── Data for processing

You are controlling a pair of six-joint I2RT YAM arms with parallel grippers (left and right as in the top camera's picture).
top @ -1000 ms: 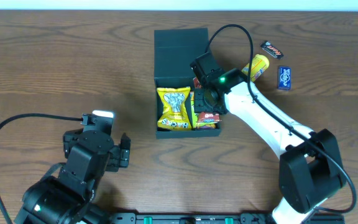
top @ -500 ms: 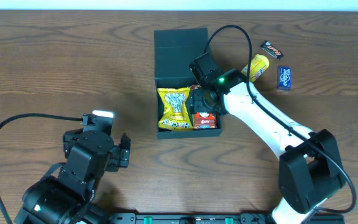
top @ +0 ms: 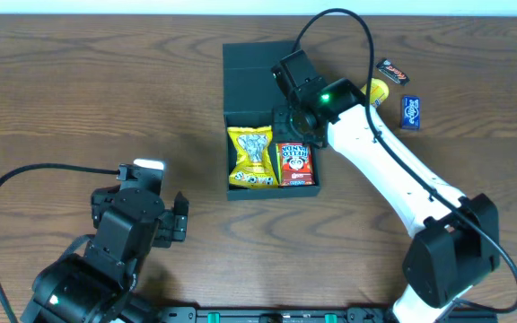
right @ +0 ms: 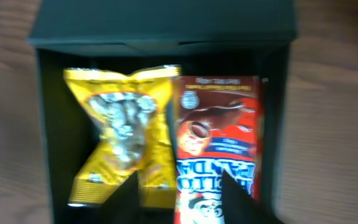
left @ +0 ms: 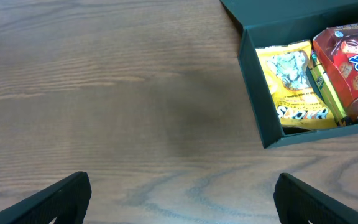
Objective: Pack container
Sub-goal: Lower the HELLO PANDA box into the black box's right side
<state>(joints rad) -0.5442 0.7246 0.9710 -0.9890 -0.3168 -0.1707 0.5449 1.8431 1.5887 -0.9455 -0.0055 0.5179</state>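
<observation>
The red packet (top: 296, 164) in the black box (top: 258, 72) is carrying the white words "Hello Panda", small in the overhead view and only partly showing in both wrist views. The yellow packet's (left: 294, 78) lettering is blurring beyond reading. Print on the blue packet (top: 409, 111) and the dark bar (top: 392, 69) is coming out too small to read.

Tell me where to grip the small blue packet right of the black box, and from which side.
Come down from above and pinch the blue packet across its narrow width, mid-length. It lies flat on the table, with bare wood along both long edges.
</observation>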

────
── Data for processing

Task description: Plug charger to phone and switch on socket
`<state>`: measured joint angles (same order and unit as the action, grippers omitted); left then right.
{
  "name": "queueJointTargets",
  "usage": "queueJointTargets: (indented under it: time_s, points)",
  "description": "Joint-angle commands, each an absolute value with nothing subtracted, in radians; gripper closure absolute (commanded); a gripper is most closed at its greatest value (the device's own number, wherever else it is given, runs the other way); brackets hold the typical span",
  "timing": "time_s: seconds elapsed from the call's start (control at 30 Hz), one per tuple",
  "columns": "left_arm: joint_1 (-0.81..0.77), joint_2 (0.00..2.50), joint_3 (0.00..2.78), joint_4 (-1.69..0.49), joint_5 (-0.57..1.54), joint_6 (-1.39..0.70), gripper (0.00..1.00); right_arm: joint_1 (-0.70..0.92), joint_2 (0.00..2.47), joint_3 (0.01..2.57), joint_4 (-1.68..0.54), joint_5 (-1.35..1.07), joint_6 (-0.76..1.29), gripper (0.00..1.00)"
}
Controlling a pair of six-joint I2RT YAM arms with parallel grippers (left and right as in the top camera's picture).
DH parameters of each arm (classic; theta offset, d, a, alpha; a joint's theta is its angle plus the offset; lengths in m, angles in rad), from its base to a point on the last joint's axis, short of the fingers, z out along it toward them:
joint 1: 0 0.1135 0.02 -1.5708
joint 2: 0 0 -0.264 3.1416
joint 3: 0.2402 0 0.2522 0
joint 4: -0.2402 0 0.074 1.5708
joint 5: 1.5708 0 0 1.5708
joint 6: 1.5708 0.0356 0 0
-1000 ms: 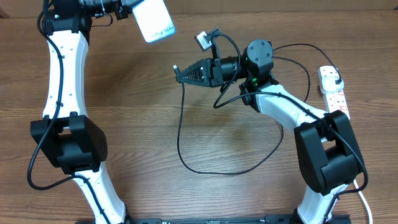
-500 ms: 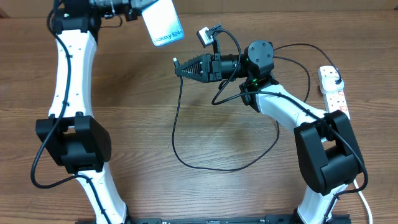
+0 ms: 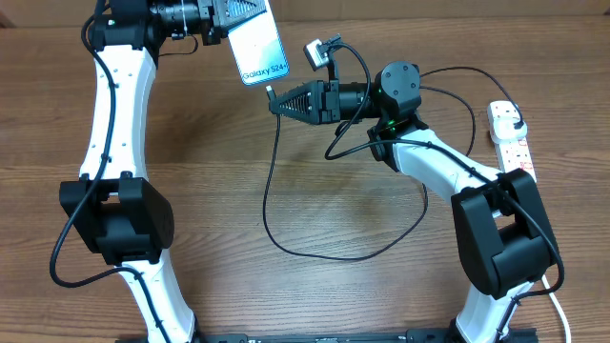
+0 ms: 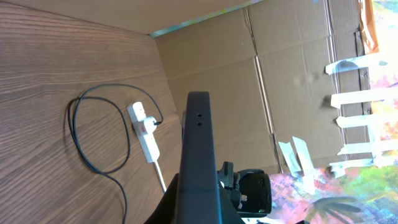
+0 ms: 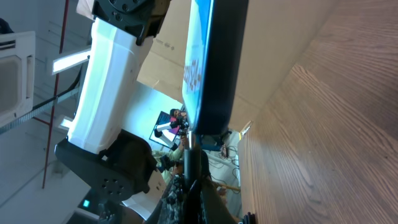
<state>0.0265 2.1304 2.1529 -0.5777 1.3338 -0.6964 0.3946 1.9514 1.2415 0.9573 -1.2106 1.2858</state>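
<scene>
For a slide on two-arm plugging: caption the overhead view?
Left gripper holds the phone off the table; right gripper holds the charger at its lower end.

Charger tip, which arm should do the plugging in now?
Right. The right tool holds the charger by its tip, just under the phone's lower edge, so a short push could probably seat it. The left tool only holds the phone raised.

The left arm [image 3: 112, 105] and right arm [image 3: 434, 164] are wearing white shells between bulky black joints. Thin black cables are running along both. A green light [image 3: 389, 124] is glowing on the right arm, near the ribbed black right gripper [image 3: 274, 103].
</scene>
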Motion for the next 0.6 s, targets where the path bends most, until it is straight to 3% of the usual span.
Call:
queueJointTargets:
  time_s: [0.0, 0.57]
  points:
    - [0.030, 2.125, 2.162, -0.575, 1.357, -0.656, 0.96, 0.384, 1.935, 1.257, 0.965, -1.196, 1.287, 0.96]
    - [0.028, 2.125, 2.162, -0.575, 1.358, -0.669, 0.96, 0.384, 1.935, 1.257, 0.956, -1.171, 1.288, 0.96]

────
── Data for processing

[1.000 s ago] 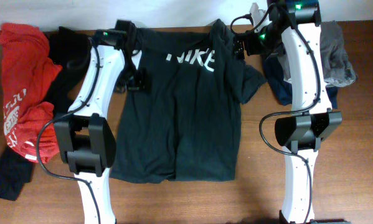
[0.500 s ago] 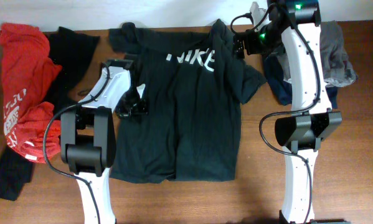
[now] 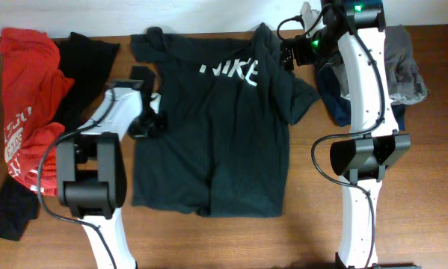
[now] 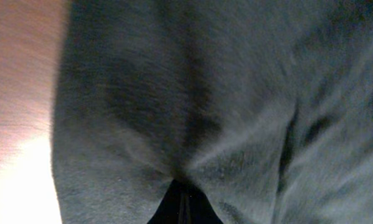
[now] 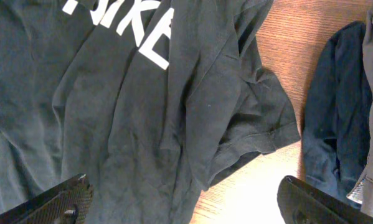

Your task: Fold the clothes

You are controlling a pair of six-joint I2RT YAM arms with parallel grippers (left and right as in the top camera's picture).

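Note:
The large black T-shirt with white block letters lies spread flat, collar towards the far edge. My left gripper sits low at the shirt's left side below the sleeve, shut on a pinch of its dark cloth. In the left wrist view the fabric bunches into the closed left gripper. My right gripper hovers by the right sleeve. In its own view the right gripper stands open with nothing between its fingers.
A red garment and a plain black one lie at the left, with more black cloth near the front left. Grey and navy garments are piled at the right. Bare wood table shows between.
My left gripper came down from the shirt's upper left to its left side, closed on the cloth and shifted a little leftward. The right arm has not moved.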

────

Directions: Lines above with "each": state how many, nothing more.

Your response: 2